クルマの通らない高速道路に象徴される国税と補助金(地方交付税を含む)という財政を通じた地域再配分政策の失敗の克服が課題となっている。バブル以後、1990年代に繰り返された公共事業重視の景気対策が成長率の相対的に低い地方圏を重視して行われた結果、ただでさえ有効性の低下していた景気刺激がなお一層非効率的となっていたことが明らかになっている。また地方自治体の自立を阻む地方財政制度も問題とされている。
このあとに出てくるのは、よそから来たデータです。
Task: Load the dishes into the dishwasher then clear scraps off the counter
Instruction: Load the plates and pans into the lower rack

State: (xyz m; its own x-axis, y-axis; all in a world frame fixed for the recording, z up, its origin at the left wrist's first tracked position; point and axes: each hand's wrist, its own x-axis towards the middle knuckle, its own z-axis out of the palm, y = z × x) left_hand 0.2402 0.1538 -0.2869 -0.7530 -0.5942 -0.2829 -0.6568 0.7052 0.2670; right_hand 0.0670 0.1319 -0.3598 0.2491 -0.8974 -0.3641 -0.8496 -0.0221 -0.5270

こうした地域間財政移転に関わる制度疲労の背景には、社会保障政策と国土政策・産業政策の境界未分離があると思われる。

 年金、医療保険、雇用保険など社会保障の給付と負担の関係については、世代間の公平性について多くの議論が行われているが、地域間移転についても近年高齢化が進むなかでウェイトが拡大している。

 上の図は、家計の社会保障の給付と負担の率(県民所得に占める割合)の推移を地方圏の代表として大分県、大都市の代表として愛知県について示したものである。負担率は徐々に上昇する傾向であるがその動きは地方圏と大都市圏とで差がない。他方、給付率は大都市圏ではほぼ横這いであるのに対して地方圏では負担率以上の上昇が起こっている。こうした動きの結果、大都市圏から地方圏への所得移転が拡大している。大分県の例では、今や県民所得の約10%は負担と給付の差から生じている。

 こうした状況は高齢化や人口減少が地方圏でより深刻なことから当然の事態であるが、同じことを無闇に国土政策や産業政策で実現しようとすることから問題が生じると言えよう。ある財政学者が言うように無駄な公共事業を行うぐらいなら、同じ金額を現金で個人に配った方がましなのである(土居丈朗「財政学から見た日本経済 」光文社新書、2002年)。

 なお、所得再配分調査により、地域ブロック間の所得再配分の状況を図録4669に掲げた。